Now, we use molar masses to find the amount of aluminum sulfate produced. The molar mass of H2SO4 is 98.079 g/mol, and the molar mass of Al2(SO4)3 is 342.15 g/mol. We calculate moles of H2SO4:

Moles of H2SO4 = mass of H2SO4 / molar mass of H2SO4

Moles of H2SO4 = 88.5 g / 98.079 g/mol = 0.902 moles of H2SO4

From the stoichiometry of the balanced equation, 1 mole of H2SO4 reacts to produce 1/3 mole of Al2(SO4)3. Therefore, we multiply the moles of H2SO4 by 1/3 to get moles of Al2(SO4)3:

Moles of Al2(SO4)3 = 0.902 moles of H2SO4 × (1/3)
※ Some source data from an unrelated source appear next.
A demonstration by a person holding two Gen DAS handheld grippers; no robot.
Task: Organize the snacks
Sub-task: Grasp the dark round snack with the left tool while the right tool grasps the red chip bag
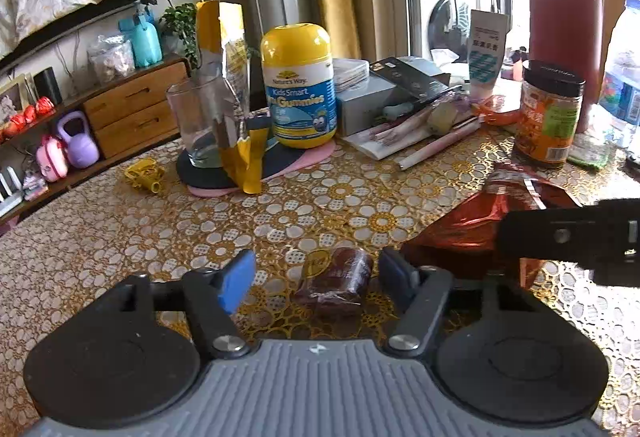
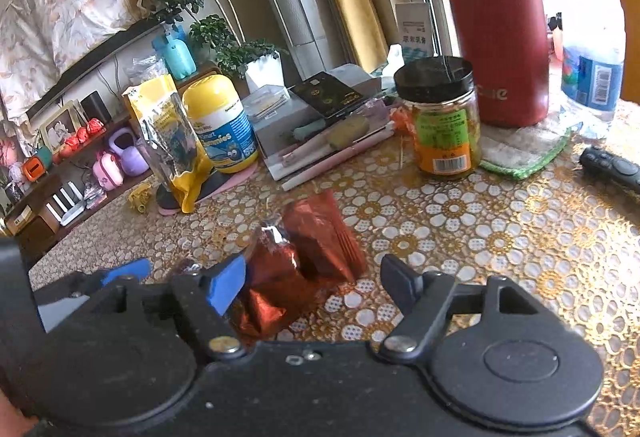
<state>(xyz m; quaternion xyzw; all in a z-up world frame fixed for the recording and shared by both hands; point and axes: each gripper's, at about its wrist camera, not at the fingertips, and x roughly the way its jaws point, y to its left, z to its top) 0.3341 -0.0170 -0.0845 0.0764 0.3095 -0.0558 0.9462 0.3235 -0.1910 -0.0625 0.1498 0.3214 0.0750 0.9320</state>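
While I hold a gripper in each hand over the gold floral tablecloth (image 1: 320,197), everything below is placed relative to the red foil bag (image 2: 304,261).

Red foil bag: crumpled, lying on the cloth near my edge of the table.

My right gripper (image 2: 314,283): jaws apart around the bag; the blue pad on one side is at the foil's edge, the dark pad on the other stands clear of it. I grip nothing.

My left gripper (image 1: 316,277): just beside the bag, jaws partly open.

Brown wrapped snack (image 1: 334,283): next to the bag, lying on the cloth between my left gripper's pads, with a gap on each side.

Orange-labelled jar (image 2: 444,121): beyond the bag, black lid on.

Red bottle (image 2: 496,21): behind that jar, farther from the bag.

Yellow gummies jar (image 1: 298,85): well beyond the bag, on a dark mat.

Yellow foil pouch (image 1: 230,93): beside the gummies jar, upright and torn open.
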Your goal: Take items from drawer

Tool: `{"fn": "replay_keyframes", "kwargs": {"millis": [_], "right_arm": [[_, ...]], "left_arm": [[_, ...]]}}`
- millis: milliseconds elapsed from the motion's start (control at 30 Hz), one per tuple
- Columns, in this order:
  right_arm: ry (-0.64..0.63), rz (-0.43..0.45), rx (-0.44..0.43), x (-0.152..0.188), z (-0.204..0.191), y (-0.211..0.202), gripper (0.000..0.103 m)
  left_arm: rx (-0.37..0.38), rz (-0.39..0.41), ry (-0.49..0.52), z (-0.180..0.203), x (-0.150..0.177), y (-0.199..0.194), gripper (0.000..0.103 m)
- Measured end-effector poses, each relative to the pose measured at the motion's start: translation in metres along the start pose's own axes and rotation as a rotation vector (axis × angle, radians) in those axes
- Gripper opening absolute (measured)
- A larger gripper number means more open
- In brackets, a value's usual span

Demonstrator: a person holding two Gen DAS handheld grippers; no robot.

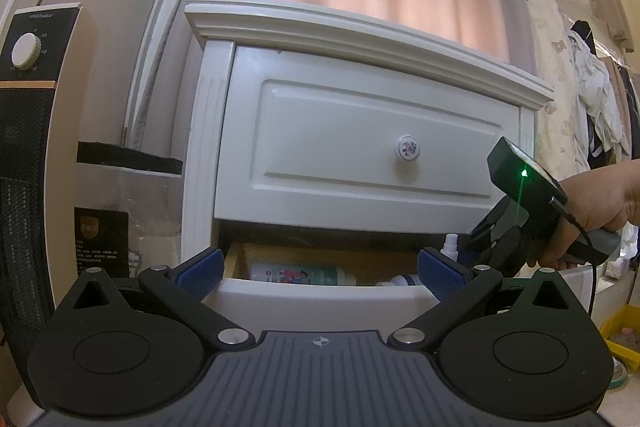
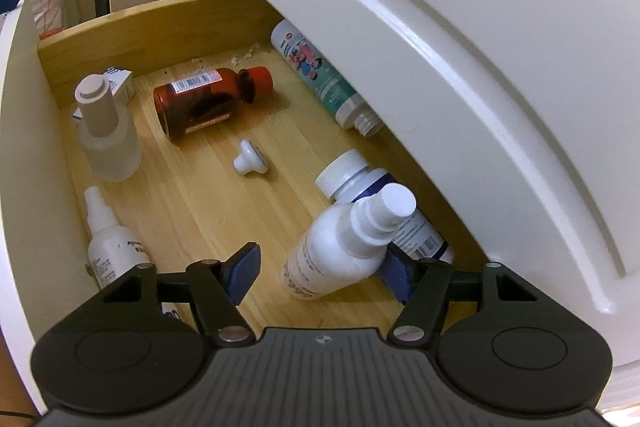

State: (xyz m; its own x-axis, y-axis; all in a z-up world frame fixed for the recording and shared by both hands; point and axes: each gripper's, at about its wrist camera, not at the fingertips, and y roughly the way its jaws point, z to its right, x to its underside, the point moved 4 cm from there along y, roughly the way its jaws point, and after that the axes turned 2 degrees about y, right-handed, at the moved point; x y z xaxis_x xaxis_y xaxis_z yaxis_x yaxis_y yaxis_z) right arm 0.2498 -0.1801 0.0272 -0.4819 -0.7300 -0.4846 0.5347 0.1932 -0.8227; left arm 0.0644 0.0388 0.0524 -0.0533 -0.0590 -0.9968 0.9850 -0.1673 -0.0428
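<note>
Right gripper [image 2: 318, 273] fingers half-wide around white spray bottle [image 2: 340, 251], not gripping, nozzle tilted up-right, in drawer [image 2: 200, 195]

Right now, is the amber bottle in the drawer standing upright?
No. The amber bottle lies on its side on the drawer floor, red cap pointing right.

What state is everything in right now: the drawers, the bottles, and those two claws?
Lower drawer: pulled open.
Upper drawer: shut.
Brown bottle: lying down, red cap on.
Teal-label bottle: lying down, no cap.
White spray bottle: tilted, between the right claw's pads.
Frosted bottle: upright, capped.
Loose knob: lying loose.
Left claw: open, empty.
Right claw: open around the spray bottle.
</note>
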Motion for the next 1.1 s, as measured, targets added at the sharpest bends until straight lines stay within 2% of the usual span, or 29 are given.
{"fn": "replay_keyframes", "kwargs": {"millis": [100, 333, 733, 1100], "right_arm": [[-0.015, -0.012, 0.005, 0.000, -0.002, 0.002, 0.064], [-0.041, -0.007, 0.037, -0.004, -0.005, 0.005, 0.048], [-0.067, -0.038, 0.038, -0.004, -0.009, 0.011, 0.046], [-0.069, -0.030, 0.029, -0.005, -0.010, 0.004, 0.038]], "left_arm": [[0.001, 0.003, 0.000, 0.000, 0.000, 0.000, 0.103], [0.006, 0.006, 0.003, -0.002, 0.001, 0.000, 0.103], [0.005, 0.011, 0.001, -0.005, 0.000, 0.002, 0.103], [0.003, 0.010, -0.020, -0.009, -0.001, -0.001, 0.103]]}}
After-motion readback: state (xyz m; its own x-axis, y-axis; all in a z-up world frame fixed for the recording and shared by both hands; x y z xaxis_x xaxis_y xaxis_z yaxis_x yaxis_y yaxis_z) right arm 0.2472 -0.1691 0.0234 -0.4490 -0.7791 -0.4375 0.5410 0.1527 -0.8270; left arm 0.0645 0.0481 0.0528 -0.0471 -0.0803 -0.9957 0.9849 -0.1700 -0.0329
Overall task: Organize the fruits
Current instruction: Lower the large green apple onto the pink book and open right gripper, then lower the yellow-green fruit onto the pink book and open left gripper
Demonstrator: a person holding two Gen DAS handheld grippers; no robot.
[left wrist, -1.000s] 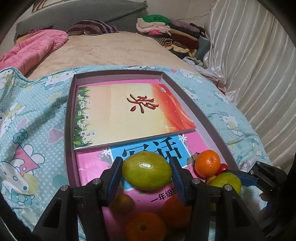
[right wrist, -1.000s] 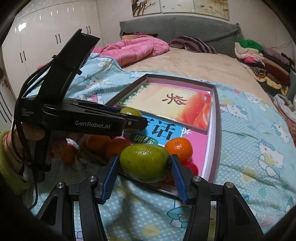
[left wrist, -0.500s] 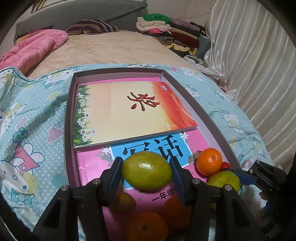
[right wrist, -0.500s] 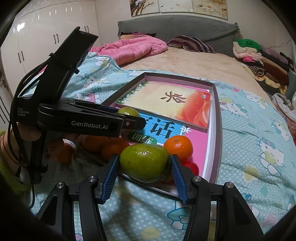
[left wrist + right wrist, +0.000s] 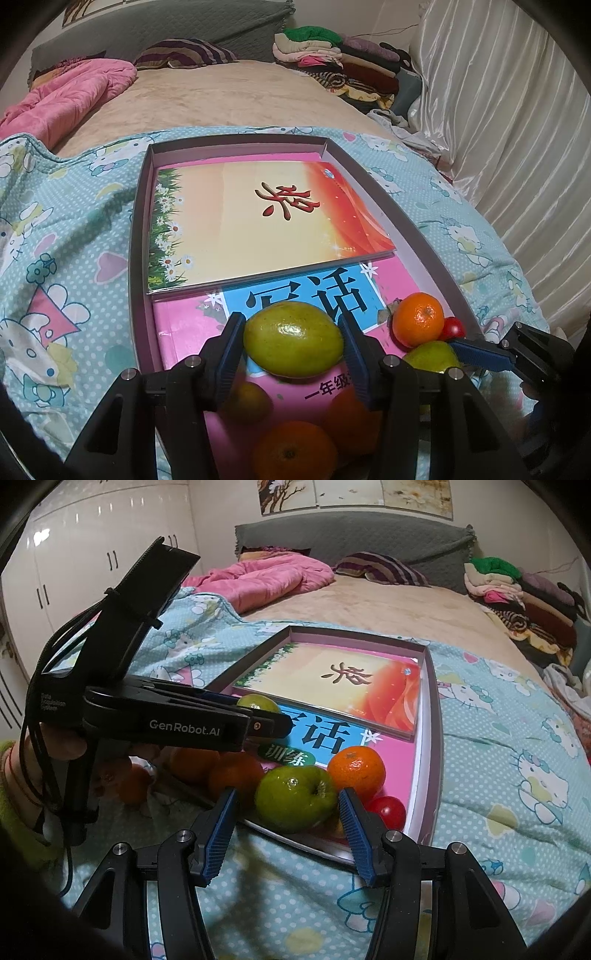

Moles of Al2(SO4)3 = 0.3007 moles

Finally, we convert moles of Al2(SO4)3 to grams:

Mass of Al2(SO4)3 = moles of Al2(SO4)3 × molar mass of Al2(SO4)3

Mass of Al2(SO4)3 = 0.3007 moles × 342.15 g/mol = 102.9 g of Al2(SO4)3

So, 88.5 g of H2SO4 would produce 102.9 g of aluminum sulfate.

Answer 2

Step-by-step explanation:

Aluminum reacts with sulfuric acid to produce aluminum sulfate and hydrogen gas according to the following equation.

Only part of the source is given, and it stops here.